At the risk of sounding like a spoiled tourist, I’ve seen plenty of fairy-tale European towns. I hungered for grit.

I found it in Kazimierz, a neighborhood about 10 minutes on foot south of Krakow’s medieval center. Kazimierz is newer (well, 14th century) and used to be its own city back when rivers formed such boundaries. I returned over and over.

More than just grit, Kazimierz has known sadness and has emerged with a lower-to-the-ground, youthful and — dare I say it? — hipster-tinged exuberance.

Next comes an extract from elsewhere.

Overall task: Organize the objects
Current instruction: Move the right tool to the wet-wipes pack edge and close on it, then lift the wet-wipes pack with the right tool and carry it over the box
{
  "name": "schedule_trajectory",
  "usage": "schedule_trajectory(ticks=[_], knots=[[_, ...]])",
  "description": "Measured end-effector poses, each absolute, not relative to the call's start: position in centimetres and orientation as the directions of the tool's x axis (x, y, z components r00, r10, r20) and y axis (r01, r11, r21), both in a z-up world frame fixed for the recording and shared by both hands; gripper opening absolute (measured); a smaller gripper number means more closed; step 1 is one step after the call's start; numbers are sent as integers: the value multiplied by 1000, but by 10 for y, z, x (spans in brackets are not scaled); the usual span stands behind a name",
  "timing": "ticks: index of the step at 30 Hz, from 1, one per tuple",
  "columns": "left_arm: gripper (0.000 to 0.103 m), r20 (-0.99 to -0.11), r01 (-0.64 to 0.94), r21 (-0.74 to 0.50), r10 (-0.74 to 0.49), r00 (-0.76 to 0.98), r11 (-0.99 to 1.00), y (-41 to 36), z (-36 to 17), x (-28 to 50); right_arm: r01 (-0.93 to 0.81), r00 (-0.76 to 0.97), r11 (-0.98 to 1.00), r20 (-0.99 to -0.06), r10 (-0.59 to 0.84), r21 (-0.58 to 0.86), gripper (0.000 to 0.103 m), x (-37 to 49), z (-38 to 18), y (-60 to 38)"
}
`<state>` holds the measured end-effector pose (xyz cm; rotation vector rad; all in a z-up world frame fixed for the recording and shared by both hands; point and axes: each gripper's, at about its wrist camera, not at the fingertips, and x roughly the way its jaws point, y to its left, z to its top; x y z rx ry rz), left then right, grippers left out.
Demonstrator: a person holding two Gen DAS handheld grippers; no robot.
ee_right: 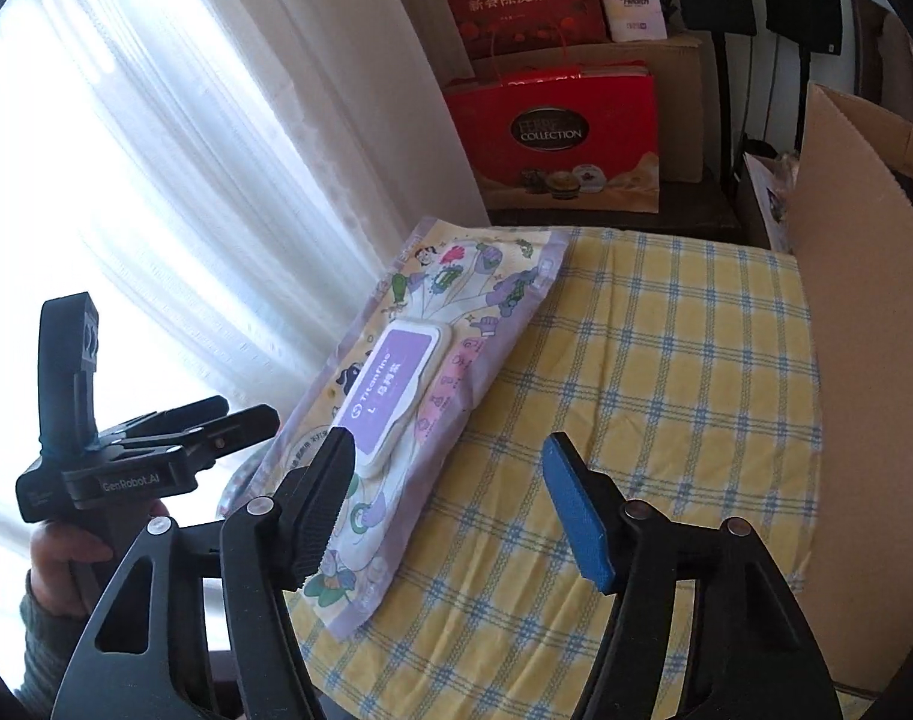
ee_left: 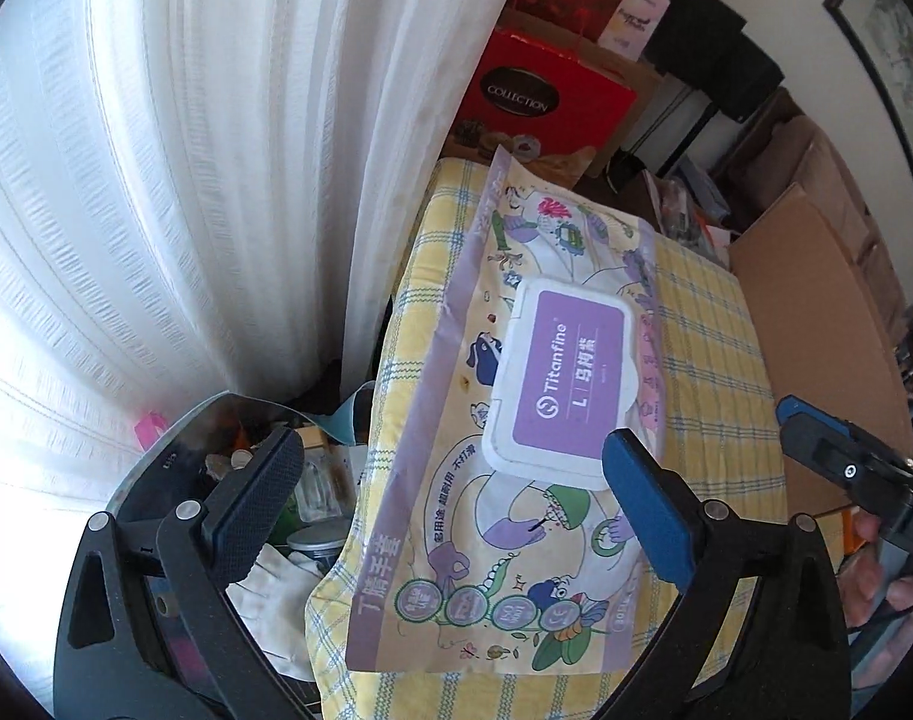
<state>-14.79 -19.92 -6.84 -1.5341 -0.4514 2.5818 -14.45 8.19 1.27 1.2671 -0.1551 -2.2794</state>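
A flat purple and white wipes pack [ee_left: 534, 396] with a purple flip lid lies on the yellow checked cloth [ee_left: 714, 360] along its left edge. My left gripper [ee_left: 450, 456] is open above the pack's near half, its fingers apart on either side of the lid, holding nothing. In the right wrist view the same pack [ee_right: 420, 384] lies left of centre on the cloth [ee_right: 666, 372]. My right gripper [ee_right: 450, 468] is open and empty above the pack's near end. The left gripper [ee_right: 234, 420] shows there at the left.
White curtains [ee_left: 186, 180] hang at the left. Red gift boxes [ee_right: 552, 132] stand behind the cloth. A cardboard box [ee_right: 858, 312] rises along the cloth's right side. A bin with bottles and jars [ee_left: 288, 492] sits below the cloth's left edge.
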Motion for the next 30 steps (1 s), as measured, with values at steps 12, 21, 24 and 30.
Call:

There’s a not-just-for-tourists scene of art galleries, street food, street art and food trucks — did I say hipster? — plus sites of Jewish history and atmospheric restaurants. A large student population keeps things, you should pardon the expression, kracking.

Bustling market

I began my exploration at the open-air Hala Targowa market, just down the street from the apartment I rented. In business since 1920 and one of the largest markets in the country, it provided plenty of local color amid sellers of butter and flowers, vintage LPs and periodicals, jeans and house dresses.

Nearby vendors sold grilled kielbasa and Krakow’s signature kumpir — baked potatoes with a variety of fillings such as bacon and eggs and Greek salad.

Miodowa Street, behind the market and under the railroad tracks, led to the New Jewish Cemetery, both achingly beautiful and simply aching knowing the devastation that befell Krakow’s Jews under the Nazis.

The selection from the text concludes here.